» Problem description: Within the records, find every line that includes the word "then" and copy it.

[Data listing — start]

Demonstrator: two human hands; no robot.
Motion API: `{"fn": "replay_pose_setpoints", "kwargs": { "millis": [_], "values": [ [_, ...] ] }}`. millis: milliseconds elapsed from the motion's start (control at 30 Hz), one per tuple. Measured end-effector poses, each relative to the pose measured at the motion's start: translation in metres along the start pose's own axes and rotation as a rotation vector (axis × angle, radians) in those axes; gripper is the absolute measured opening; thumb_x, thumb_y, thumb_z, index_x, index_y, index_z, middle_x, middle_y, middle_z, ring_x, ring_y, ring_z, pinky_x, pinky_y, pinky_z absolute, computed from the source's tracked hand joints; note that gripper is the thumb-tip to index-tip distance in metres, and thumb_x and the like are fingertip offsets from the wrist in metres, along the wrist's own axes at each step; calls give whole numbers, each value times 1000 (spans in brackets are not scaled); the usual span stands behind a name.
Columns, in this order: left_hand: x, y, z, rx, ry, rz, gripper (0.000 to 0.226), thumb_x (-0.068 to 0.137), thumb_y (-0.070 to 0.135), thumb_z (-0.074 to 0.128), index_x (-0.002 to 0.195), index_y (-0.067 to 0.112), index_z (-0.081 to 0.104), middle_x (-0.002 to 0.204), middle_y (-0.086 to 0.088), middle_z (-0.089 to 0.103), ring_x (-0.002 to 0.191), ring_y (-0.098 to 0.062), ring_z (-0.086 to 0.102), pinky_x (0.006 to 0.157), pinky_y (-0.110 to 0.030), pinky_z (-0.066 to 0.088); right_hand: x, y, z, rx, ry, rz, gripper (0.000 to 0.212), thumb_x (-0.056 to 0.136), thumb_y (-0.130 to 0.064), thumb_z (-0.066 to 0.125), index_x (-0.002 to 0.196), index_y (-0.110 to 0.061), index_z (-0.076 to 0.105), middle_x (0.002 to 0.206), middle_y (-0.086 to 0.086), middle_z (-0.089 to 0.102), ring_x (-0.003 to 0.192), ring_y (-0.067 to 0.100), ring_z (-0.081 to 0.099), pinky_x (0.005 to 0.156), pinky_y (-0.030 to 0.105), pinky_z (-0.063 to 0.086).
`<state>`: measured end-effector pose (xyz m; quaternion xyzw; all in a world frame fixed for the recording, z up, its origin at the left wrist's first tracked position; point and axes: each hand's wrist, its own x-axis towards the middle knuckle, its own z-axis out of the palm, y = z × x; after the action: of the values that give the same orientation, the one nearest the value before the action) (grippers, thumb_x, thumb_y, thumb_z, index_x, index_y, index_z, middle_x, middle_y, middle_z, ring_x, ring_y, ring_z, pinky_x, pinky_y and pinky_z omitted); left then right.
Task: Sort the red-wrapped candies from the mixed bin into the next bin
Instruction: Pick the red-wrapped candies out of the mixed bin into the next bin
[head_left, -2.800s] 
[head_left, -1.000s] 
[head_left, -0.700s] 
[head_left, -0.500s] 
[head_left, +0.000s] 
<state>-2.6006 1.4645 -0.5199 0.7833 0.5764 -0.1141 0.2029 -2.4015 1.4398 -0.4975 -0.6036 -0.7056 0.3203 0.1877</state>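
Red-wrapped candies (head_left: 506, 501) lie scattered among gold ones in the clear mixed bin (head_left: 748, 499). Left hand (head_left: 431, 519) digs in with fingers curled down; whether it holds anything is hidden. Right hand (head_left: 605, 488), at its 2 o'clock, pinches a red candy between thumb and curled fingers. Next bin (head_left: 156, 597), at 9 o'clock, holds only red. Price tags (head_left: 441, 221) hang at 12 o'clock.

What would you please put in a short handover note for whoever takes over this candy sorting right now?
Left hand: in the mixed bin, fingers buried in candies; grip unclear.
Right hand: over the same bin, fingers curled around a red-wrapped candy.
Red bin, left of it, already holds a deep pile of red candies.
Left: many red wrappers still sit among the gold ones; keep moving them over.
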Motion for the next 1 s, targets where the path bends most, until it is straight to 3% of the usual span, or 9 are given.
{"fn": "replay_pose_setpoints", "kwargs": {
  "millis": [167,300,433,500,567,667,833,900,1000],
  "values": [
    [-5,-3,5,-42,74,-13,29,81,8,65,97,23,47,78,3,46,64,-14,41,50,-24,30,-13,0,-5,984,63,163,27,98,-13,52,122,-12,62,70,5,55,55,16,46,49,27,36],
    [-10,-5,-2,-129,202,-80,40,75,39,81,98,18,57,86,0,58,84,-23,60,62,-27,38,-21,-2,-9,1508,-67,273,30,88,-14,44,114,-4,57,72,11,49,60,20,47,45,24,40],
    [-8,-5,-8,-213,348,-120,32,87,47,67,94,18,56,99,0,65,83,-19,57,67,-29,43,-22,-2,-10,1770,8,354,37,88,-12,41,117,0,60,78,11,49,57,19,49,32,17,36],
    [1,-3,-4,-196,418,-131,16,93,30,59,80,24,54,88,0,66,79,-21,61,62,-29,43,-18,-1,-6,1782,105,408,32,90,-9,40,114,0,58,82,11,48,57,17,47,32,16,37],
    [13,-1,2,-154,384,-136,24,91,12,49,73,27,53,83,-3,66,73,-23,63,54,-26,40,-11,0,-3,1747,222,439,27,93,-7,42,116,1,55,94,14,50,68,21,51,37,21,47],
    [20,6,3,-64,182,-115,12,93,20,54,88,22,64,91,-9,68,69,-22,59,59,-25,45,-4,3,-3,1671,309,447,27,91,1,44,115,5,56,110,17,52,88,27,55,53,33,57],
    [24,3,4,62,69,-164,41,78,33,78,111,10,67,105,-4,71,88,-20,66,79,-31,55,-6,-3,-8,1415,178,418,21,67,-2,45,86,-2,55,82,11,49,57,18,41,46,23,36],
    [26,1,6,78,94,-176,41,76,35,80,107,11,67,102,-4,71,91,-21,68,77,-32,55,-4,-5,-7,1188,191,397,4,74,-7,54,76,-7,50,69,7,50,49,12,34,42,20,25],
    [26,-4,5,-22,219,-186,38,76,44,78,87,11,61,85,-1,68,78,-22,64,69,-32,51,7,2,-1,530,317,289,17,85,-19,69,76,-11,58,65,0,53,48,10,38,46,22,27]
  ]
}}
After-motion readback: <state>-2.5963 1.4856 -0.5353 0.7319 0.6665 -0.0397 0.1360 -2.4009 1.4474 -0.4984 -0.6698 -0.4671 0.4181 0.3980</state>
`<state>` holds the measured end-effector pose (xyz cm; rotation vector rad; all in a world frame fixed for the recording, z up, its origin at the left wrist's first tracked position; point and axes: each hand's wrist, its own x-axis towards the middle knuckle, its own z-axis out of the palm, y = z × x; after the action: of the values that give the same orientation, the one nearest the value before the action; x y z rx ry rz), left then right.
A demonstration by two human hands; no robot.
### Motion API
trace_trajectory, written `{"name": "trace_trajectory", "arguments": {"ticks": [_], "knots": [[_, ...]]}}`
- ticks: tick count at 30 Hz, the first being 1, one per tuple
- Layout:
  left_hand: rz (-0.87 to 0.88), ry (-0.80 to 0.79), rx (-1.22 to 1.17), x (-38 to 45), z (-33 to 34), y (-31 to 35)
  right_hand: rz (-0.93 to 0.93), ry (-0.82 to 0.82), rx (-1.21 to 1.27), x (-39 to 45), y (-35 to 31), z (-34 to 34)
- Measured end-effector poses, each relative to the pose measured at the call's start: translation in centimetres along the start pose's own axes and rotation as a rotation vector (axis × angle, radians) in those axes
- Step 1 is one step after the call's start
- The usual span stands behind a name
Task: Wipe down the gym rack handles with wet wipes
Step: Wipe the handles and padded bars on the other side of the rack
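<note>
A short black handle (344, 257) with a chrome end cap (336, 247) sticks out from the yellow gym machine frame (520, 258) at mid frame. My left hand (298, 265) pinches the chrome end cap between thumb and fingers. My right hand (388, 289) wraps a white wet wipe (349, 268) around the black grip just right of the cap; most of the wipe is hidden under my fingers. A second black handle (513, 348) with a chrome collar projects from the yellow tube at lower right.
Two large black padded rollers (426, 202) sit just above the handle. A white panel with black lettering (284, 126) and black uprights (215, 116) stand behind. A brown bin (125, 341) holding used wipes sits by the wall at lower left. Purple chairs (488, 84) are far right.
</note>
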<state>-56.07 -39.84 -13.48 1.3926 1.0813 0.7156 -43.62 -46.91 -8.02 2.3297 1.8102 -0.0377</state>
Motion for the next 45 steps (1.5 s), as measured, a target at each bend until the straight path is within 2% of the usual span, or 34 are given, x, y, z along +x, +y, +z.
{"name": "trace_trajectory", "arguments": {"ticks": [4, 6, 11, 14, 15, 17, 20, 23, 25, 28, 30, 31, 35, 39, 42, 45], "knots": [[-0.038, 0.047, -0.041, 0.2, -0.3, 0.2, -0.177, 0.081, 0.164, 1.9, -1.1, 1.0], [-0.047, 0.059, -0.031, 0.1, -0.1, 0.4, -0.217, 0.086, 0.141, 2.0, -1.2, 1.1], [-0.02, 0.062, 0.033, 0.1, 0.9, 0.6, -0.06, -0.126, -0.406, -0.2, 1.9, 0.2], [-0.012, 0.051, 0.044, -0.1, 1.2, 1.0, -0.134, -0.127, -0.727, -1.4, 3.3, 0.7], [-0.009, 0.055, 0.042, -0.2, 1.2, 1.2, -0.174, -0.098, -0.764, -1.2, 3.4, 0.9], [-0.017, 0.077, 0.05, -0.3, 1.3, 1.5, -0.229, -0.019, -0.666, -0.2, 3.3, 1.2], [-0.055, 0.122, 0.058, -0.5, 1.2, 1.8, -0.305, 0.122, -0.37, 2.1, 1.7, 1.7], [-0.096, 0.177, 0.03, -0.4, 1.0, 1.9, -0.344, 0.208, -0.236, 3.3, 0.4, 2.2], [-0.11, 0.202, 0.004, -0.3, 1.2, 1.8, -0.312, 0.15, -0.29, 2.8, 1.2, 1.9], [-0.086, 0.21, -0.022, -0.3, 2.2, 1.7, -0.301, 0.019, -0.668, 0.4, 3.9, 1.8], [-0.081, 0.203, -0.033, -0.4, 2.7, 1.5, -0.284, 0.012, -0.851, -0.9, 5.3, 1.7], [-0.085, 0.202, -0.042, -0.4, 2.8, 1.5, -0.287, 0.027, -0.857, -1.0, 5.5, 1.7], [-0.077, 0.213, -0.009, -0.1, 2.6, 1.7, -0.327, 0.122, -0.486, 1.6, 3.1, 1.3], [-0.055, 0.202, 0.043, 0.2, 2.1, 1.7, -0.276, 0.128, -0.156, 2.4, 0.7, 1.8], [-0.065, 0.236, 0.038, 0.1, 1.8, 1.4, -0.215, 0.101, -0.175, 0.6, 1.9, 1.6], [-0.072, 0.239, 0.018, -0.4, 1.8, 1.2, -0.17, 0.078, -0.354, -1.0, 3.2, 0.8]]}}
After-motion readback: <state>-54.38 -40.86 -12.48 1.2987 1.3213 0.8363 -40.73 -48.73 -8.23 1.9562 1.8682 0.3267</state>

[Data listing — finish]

» Written answer:
`<state>`: measured end-effector pose (xyz m; quaternion xyzw; all in a world frame fixed for the recording, z up, its origin at the left wrist's first tracked position; point and axes: each hand's wrist, its own x-axis towards the middle knuckle, its own z-axis out of the palm, y = z × x; after the action: of the values that give the same orientation, the one nearest the value before the action) (grippers, thumb_x, thumb_y, thumb_z, index_x, index_y, index_z, middle_x, middle_y, middle_z, ring_x, ring_y, ring_z, pinky_x, pinky_y and pinky_z omitted); left then right.
`<state>` holds the measured end-effector pose (xyz cm; rotation vector rad; all in a world frame fixed for the recording, z up, its origin at the left wrist's first tracked position; point and axes: each hand's wrist, its own x-axis towards the middle knuckle, its own z-axis out of the palm, y = z × x; after the action: of the values that give the same orientation, the one nearest the value before the action; x y z rx ry rz), left then right.

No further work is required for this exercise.